Segment Open
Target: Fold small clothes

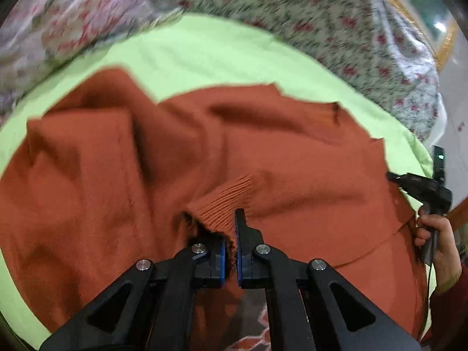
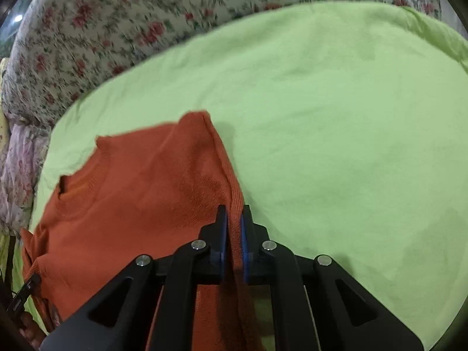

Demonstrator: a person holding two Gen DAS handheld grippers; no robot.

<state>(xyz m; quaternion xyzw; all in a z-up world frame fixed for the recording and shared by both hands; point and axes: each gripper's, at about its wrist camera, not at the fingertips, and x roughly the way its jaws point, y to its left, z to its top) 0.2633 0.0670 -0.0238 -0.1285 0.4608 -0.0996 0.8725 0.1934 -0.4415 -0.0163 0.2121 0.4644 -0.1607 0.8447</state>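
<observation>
**Both tools pinch the sweater, a fold about to be made**

The orange sweater (image 1: 146, 175) lies spread and rumpled on a green sheet (image 1: 204, 46) over a bed with a floral cover (image 1: 321, 14). This looks like an early step: both grips are taken, but no clean fold shows yet, and the body is full of soft ridges.

The left tool (image 1: 231, 242) is pressed nearly together on the ribbed cuff (image 1: 228, 199) of a sleeve, the knit caught between its blue pads. The right tool (image 2: 233, 234) is likewise narrowed on the sweater's side edge (image 2: 231, 193), cloth running straight through the slot between its fingers. In the left view a hand (image 1: 438, 234) holding the right tool shows at the sweater's far side.

Next, I judge, the held parts must be lifted clear together and carried across the body, kept taut enough that the knit does not bunch, then laid flat. A slack pull would drag the whole garment over the sheet.
</observation>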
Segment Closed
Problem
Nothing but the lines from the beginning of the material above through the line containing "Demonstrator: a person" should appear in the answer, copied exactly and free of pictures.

Solved problem
Target: Fold small clothes


Demonstrator: a person holding two Gen DAS handheld grippers; no robot.

That was the complete answer.